Concept search allows you to query documents for words with a meaning similar to your search terms. Let’s look at a couple examples:
Writing NOT Code
This query implies that we should exclude or de-rank documents with phrases like “writing css” or “writing php”, preferring results with “poetry”, “fiction”, or “copyediting.”
This scenario is a ticket I received from a user of www.findlectures.com. People want ways to research the latest developments in their field, without search results being cluttered with talks that mention their interests in passing.
For a more complex example, lets say we were searching recipes:
Vegetarian Food NOT Dairy
“Vegan cooking” would be an appropriate result for this – as would be recipes for people with food allergies.
The negative search for dairy implies a hierarchy of items we wish to remove: milk, cheese and any specific types, components, or brands of these (e.g. Parmesan, whey, Kraft, respectively). It’s unlikely that the searcher has thought this far into what they want, but implicitly expect it.
For a final example:
This search implies a geography and time range. This article about the founding of Arden, Delaware, would be an appropriate match because it is nearby.
The notion of a concept hierarchy brings the WordNet1 database to mind, although it is not sufficiently detailed for our purposes. Let’s suppose you wanted to search for talks, excluding politics and religion. If you start at “religion” and work down the tree, you about 200 results:
'religion', 'faith', 'organized religion', 'taoism', 'shinto', 'sect', 'religious sect', 'religious order', 'zurvanism', 'waldenses', 'vaudois', 'vaishnavism', 'vaisnavism', 'sunni', 'sunni islam', 'sisterhood', 'shuha shinto', 'shua', 'shivaism', 'sivaism', 'shiah', 'shia', 'shiah islam', 'shaktism', 'saktism', 'shakers', 'united society of believers in christ\'s second appearing', 'religious society of friends', 'society of friends', 'quakers', 'order', 'monastic order', 'society of jesus', 'jesuit order', 'franciscan order', 'dominican order', 'carthusian order', 'carmelite order', 'order of our lady of mount carmel', 'benedictine order', 'order of saint benedict', 'augustinian order', 'austin friars', 'augustinian hermits', 'augustinian canons', 'kokka shinto', 'kokka', 'karaites', 'jainism', 'high church', 'high anglican church', 'haredi', 'hare krishna', 'international society for krishna consciousness', 'iskcon', 'brethren', 'amish sect', 'albigenses', 'cathars', 'cathari', 'abecedarian', 'scientology', 'church of scientology', 'khalsa', 'judaism', 'hebraism', 'jewish religion', 'reform judaism', 'orthodox judaism', 'jewish orthodoxy', 'hasidim', 'hassidim', 'hasidism', 'chasidim', 'chassidim', 'conservative judaism', 'hinduism', 'hindooism', 'brahmanism', 'brahminism', 'established church', 'cult', 'cargo cult', 'wicca', 'voodoo', 'rastafarian', 'rastafari', 'rastas', 'obeah', 'obi', 'macumba', 'church', 'christian church', 'unification church', 'protestant church', 'protestant', 'pentecostal religion', 'nestorian church', 'coptic church', 'catholic church', ...142 more]

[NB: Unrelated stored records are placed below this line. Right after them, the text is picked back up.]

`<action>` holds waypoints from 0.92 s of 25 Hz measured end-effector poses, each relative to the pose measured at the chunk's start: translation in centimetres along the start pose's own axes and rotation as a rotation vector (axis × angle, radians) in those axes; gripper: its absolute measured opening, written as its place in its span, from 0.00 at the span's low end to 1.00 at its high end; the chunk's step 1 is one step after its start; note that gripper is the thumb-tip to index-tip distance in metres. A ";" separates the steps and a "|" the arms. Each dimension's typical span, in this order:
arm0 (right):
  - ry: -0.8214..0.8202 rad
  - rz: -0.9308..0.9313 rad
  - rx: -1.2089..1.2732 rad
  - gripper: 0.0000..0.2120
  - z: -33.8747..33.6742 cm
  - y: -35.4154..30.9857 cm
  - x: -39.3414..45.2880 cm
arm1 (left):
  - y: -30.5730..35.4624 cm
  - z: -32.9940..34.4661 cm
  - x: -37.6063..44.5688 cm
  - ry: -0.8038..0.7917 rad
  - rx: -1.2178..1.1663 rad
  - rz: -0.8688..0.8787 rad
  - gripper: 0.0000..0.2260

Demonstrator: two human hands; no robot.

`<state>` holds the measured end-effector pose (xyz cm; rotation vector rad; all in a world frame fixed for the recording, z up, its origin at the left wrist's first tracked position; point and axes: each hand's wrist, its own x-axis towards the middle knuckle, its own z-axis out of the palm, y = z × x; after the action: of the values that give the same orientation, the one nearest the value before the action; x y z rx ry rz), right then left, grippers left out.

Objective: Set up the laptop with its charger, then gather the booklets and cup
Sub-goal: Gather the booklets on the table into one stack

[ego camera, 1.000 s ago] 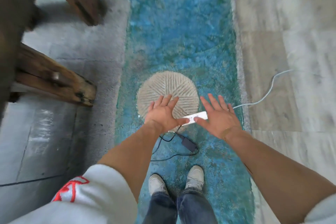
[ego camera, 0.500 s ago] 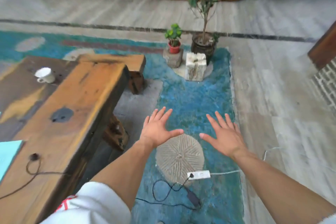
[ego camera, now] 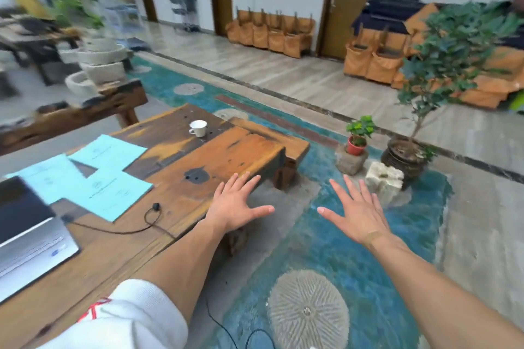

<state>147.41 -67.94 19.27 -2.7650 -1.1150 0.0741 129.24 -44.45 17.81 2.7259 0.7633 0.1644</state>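
The fingers (ego camera: 241,183) of the left hand (ego camera: 232,207) are spread wide and straight, holding nothing, palm down above the near edge of the desk (ego camera: 226,147). The right hand (ego camera: 358,214) is the same, fingers fanned and empty, out over the blue rug (ego camera: 354,249), apart from the left.

Just left of the left hand, a black cable (ego camera: 124,231) lies on the desk, its plug end (ego camera: 156,206) curled near the booklets. It runs toward the laptop (ego camera: 28,232), which sits open at the desk's left edge; whether it is plugged in there I cannot tell. Three pale blue booklets (ego camera: 105,178) lie flat beside the laptop, overlapping at their corners. The white cup (ego camera: 198,128) stands upright farther back on the desk, well apart from the booklets.

On the rug past the desk stand a small plant in a red pot (ego camera: 356,147), a stone block (ego camera: 384,178) and a larger potted tree (ego camera: 405,156).
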 end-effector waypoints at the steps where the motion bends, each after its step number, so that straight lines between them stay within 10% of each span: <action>1: 0.009 -0.044 -0.001 0.39 -0.1 -1.2 0.8 | -1.3 -0.8 -0.9 0.020 0.009 -0.036 0.46; 23: -0.091 -0.759 -0.027 0.41 6.8 -40.0 2.6 | -28.5 -10.8 -27.5 0.205 0.075 -0.794 0.46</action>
<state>121.16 -36.85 19.19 -2.1856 -2.1014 0.0903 89.87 -32.92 18.15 2.2696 1.8546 0.2323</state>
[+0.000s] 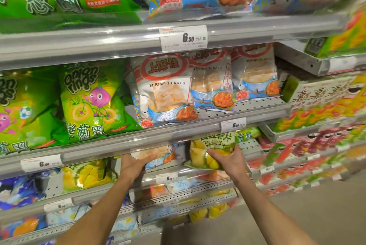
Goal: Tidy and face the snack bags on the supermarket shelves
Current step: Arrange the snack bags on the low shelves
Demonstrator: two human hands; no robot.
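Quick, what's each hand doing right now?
Left hand: grips a white-and-blue shrimp flakes bag.
Right hand: grips a yellow-green potato chips bag.

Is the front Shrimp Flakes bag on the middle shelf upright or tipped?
Tipped: the front Shrimp Flakes bag leans, its top left of its bottom.

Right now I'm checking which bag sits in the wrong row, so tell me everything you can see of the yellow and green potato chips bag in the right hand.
The yellow and green potato chips bag is glossy crinkled plastic, printed with yellow fruit pieces and "Potato Chips" in script. It is tilted, its top hidden behind the grey shelf rail. The right hand grips its lower part from below.
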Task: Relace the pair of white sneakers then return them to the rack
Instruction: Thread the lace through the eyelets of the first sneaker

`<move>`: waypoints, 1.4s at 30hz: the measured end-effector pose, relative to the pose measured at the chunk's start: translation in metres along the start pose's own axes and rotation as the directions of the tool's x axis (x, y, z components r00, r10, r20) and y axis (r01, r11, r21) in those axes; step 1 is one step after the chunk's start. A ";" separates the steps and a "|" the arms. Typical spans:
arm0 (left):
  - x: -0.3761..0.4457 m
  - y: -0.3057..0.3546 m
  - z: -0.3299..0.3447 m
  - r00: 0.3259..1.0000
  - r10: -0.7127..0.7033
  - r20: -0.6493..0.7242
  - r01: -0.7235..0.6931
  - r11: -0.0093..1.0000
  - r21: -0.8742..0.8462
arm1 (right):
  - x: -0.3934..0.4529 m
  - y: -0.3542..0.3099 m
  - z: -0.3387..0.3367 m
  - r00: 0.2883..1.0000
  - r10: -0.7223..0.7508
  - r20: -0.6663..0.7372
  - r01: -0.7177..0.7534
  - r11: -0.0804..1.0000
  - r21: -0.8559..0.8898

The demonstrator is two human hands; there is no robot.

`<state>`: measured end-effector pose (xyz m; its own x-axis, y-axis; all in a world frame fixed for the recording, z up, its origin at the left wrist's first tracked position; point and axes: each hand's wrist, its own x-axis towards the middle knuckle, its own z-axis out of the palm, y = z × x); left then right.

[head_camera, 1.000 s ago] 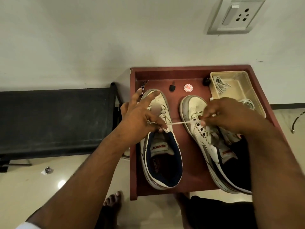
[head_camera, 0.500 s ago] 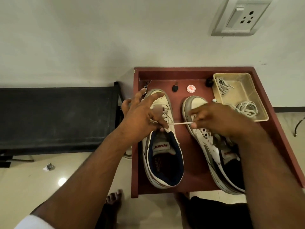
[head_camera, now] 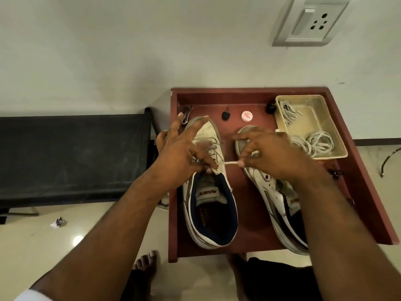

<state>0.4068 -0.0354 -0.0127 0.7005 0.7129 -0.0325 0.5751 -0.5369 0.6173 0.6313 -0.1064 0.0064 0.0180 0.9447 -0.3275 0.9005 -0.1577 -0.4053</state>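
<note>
We draw a lace across the left-hand sneaker on the red tray

Our left hand (head_camera: 182, 153) pinches the lace (head_camera: 231, 163) at the top eyelets of the left sneaker (head_camera: 211, 213), while our right hand (head_camera: 271, 155) pinches its free end, taut between them. Since half a second ago the right hand has closed in, shortening that span. The right sneaker (head_camera: 275, 192) lies at 3 o'clock of the first, both on the tray (head_camera: 247, 213); spare laces (head_camera: 312, 142) sit in the beige box (head_camera: 334, 131) at 2 o'clock.

wall socket (head_camera: 310, 21), black bench (head_camera: 71, 157) (floor level)
</note>
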 end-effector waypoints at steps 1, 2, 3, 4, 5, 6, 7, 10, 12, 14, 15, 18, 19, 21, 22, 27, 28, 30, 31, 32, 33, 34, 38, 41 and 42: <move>0.000 0.001 0.000 1.000 -0.006 -0.007 0.006 1.000 -0.001 | -0.009 0.014 -0.011 0.999 0.044 0.018 -0.045 0.999 0.022; -0.001 0.001 0.000 1.000 -0.018 -0.007 0.018 1.000 -0.001 | -0.017 0.031 -0.021 0.995 0.093 0.030 -0.094 0.995 0.044; -0.001 0.002 -0.001 1.000 -0.029 0.001 0.029 1.000 0.007 | -0.024 0.044 -0.030 0.991 0.126 0.040 -0.128 0.991 0.047; -0.002 0.004 -0.001 0.999 -0.035 0.012 0.035 0.999 0.011 | -0.031 0.049 -0.037 0.984 0.173 0.047 -0.175 0.984 0.044; -0.001 0.005 -0.002 0.999 -0.038 0.027 0.037 0.999 0.010 | -0.034 0.048 -0.039 0.975 0.216 0.046 -0.217 0.976 0.034; -0.001 0.006 -0.002 0.998 -0.040 0.040 0.039 0.999 0.008 | -0.033 0.043 -0.037 0.971 0.239 0.026 -0.239 0.971 -0.004; -0.001 0.006 -0.002 0.998 -0.040 0.047 0.039 0.999 0.008 | -0.029 0.031 -0.032 0.975 0.220 -0.004 -0.220 0.973 -0.069; -0.001 0.005 -0.002 0.998 -0.016 0.053 0.016 1.000 0.002 | -0.007 -0.018 -0.003 0.999 0.050 0.010 -0.048 0.990 -0.130; -0.001 0.002 -0.003 0.999 -0.001 0.043 0.001 1.000 0.004 | 0.005 -0.035 0.016 0.997 -0.057 0.052 0.062 0.994 -0.085; -0.001 -0.001 -0.003 0.999 0.005 0.038 -0.006 1.000 0.029 | 0.007 -0.033 0.019 0.996 -0.078 0.032 0.079 0.997 -0.019; -0.001 -0.002 -0.002 1.000 0.012 0.028 -0.013 0.999 0.032 | 0.005 -0.024 0.014 0.998 -0.062 0.013 0.062 0.998 0.027; -0.001 -0.006 0.001 0.999 0.029 -0.016 -0.029 0.999 0.022 | -0.009 0.015 -0.010 0.999 0.034 0.037 -0.037 0.996 0.078; -0.001 -0.007 0.001 0.999 0.029 -0.016 -0.029 0.999 0.020 | -0.015 0.028 -0.015 0.997 0.058 0.050 -0.061 0.995 0.081; 0.000 -0.005 0.002 1.000 0.015 -0.001 -0.015 0.999 0.029 | -0.020 0.034 -0.020 0.996 0.069 0.053 -0.073 0.994 0.084; 0.000 -0.003 0.002 1.000 0.006 0.016 -0.007 0.999 0.037 | -0.018 0.028 -0.018 0.996 0.077 0.034 -0.079 0.995 0.059; 0.001 -0.004 -0.006 0.994 -0.096 0.050 0.106 0.962 -0.252 | -0.001 -0.020 0.005 0.999 0.032 0.031 -0.031 0.998 -0.052; 0.000 -0.006 -0.010 0.990 -0.134 0.039 0.140 0.935 -0.325 | 0.001 -0.022 0.008 0.999 0.023 0.046 -0.021 0.999 -0.035; -0.001 -0.014 -0.014 0.981 -0.181 0.065 0.192 0.926 -0.324 | 0.001 -0.019 0.008 0.998 0.040 0.039 -0.040 0.999 -0.008; -0.002 -0.018 -0.013 0.975 -0.196 0.105 0.218 0.940 -0.264 | 0.000 -0.018 0.008 0.998 0.062 0.022 -0.061 0.998 -0.005; -0.002 -0.021 -0.012 0.965 -0.217 0.147 0.244 0.948 -0.204 | -0.001 -0.017 0.007 0.998 0.070 -0.003 -0.070 0.998 -0.010; -0.002 -0.023 -0.011 0.956 -0.237 0.175 0.264 0.953 -0.152 | -0.001 -0.017 0.006 0.997 0.067 -0.023 -0.068 0.998 -0.015; -0.002 -0.025 -0.010 0.945 -0.258 0.200 0.283 0.953 -0.108 | 0.000 -0.019 0.006 0.998 0.058 -0.037 -0.059 0.998 -0.015; -0.004 -0.019 -0.013 0.935 -0.275 0.222 0.253 0.960 0.121 | 0.002 -0.024 0.009 0.996 0.058 -0.072 -0.059 0.998 -0.012; -0.007 -0.021 -0.016 0.926 -0.279 0.256 0.248 0.957 0.148 | 0.002 -0.021 0.010 0.993 0.068 -0.099 -0.068 0.998 0.011; -0.007 -0.023 -0.019 0.921 -0.292 0.259 0.263 0.955 0.139 | 0.002 -0.019 0.011 0.991 0.070 -0.112 -0.069 0.998 0.012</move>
<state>0.3808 -0.0195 -0.0121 0.5866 0.6964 -0.4134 0.7923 -0.3878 0.4711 0.6098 -0.1042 0.0041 0.1293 0.9577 -0.2571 0.8918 -0.2257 -0.3920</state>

This list is pretty good, but far too short – Wikipedia’s list of Christian sects includes nearly 200 entries just under “types of Baptist”2.
The tree of concepts for politics has nearly nothing. Of the results it returns, none of these are what people mean by “no politics”. A political talk is determined by time – whatever is in the news now, where I’m at, is political today, and history tomorrow.
'political sympathies', 'political science', 'government', 'realpolitik', 'practical politics', 'geopolitics', 'geostrategy', 'political relation'
Machine learning techniques are a compelling alternative to using a database maintained by a team, because you can rely on a computer to find patterns, and update your model as new text becomes available. Word embeddings3 are a compelling tool, Word2vec can discover implicit relationships, such as gender or country capitals. Varations of Word2vec represent word meanings from how they are used in context, using mathematical vectors.
Much of the practical research I’ve found on Word2Vec and search uses it to generate synonyms. There are a few papers suggesting that Word2Vec can discover other types of relationship4 (e.g. more general/specific terms). In a Word2vec model trained on English the “nearest” term to a noun is often the plural of the term, since those two terms are often used together. I expect this would be different in a language with cases (German, Greek, Latin), as related verbs and adjectives in change their endings to match.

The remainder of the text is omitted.